Maureen isn’t doing this for the couple, though helping them seems to be icing on the cake, but rather for herself and her late brother. He was also a medium and together they shared a heart condition that victimized him first, as he died of a heart attack. With death constantly around the corner for both, it seems to make sense they would be fascinated with the dead. And together they made a pact to contact the other when the first was to die.
The film feels confused, nothing really gels and the final scene feels like it was pulled from a college thesis film. But I’m still recommending it.

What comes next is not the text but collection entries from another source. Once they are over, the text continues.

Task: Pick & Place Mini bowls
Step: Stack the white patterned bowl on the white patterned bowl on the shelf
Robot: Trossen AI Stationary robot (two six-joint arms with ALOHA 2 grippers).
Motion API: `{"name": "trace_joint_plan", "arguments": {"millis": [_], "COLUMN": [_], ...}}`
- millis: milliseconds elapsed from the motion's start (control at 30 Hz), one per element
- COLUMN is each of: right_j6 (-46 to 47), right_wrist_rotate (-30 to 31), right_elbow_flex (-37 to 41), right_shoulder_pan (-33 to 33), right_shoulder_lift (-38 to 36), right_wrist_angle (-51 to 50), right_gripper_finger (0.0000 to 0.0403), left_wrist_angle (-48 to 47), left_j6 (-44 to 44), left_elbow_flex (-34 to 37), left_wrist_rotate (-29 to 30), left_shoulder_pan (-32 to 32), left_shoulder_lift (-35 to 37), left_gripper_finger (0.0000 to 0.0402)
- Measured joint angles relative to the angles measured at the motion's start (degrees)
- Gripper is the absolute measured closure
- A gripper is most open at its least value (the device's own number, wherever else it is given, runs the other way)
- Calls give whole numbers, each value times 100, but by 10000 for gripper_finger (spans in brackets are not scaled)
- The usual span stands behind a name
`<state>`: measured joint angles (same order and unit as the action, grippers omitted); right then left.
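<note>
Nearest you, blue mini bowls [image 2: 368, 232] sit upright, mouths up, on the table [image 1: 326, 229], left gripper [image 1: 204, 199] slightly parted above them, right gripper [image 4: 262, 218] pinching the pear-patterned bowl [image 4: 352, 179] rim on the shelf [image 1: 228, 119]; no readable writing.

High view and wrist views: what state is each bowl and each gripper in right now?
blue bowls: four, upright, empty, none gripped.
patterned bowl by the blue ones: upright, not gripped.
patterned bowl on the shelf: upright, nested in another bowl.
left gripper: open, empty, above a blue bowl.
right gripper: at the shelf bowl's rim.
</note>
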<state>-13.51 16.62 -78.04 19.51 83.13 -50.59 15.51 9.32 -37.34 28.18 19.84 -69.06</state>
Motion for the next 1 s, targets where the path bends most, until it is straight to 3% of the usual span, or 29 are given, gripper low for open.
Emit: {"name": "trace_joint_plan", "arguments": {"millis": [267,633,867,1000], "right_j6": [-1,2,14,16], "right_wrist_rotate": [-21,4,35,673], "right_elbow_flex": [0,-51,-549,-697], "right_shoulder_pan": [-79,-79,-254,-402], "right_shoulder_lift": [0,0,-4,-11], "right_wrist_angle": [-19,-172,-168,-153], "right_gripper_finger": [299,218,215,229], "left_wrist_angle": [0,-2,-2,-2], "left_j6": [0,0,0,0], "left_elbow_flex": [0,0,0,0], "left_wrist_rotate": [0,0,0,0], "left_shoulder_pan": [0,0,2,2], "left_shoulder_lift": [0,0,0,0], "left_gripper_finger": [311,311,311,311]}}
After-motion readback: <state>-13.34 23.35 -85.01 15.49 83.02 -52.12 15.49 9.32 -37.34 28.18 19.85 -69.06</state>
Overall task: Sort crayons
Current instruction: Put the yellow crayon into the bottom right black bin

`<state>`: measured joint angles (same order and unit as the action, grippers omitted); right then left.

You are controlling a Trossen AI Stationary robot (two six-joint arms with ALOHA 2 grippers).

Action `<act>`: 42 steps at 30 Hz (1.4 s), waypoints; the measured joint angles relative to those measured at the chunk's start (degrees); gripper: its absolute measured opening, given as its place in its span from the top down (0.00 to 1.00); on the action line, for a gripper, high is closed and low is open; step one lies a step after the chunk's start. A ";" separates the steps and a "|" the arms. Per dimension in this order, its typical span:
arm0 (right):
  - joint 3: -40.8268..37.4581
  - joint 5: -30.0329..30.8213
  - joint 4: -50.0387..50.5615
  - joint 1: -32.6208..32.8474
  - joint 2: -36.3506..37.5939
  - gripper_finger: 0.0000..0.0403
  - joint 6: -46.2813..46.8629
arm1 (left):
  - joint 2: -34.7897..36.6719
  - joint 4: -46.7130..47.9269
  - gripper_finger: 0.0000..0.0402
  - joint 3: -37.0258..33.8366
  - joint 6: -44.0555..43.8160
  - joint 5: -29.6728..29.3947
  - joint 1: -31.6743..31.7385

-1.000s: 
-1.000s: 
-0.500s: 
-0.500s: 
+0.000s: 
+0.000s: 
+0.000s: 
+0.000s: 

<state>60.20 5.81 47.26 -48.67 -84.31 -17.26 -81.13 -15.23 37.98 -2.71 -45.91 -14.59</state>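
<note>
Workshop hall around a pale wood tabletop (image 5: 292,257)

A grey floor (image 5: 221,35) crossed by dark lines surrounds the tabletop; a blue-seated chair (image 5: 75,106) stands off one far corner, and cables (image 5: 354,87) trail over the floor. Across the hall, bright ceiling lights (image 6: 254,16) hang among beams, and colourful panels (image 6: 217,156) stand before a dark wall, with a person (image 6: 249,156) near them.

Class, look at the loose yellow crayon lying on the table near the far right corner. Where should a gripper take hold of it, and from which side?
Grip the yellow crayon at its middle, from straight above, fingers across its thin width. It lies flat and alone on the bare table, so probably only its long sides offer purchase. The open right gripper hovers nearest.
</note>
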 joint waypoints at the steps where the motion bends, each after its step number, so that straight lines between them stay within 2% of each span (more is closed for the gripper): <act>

So why is this movie called Personal Shopper? That would be because there is a whole other element to the film where Maureen works for a rich, bourgeois and terrible woman who is too high-profile to possibly go shop for herself. Maureen, who seems to be everything opposite of this, including having a fetish for doing forbidden things, reluctantly does this job she considers horrible so she can focus on the spirits, specifically her brother
Olivier Assayas, who is re-teaming with Stewart, is a very good director and there are times in this film that you know you’re in the hands of a master. There is a good 10 minutes of this movies that is just a text message conversation. You have to have guts to confidently do that and know you won’t lose the audience. And he does it without losing them. But Personal Shopper cannot decide if it’s a character study (as the title hints at) or a straight horror movie. Instead, it pulls from whichever genre it wants when necessary and dismisses when not.
There is a scene in the aforementioned text conversation where Maureen text that she hates horror movies. She criticizes the weak and stupid ways women react in horror movies, thus foreshadowing something that happens later. This scene was baffling as I’m not sure if Assayas actually feels this way about horror and is trying to be above the genre. Because if that is the case, I’d say a bigger problem with some horror is contrived logic to create a conflict, like your brother dying of a heart condition but promised to speak to you from the other side. Or if he’s just being meta and funny. And in that case, I’d say Scream literally made the same joke 21 years ago.
The film feels confused, nothing really gels and the final scene feels like it was pulled from a college thesis film. But I’m still recommending it. Based on the skillful directing, in spite of some of the writing, and for Kristen Stewart, who is just outstanding. I love the way she is morphing into her generation’s best actor, especially when viewers who are not privy to her independent work still just knock her for Twilight.
So with that, check out Personal Shopper when it’s convenient. But just be ready for a plot and set of ideas that are lost and floating between two entities, much like a spirit longing to be heard with no direction.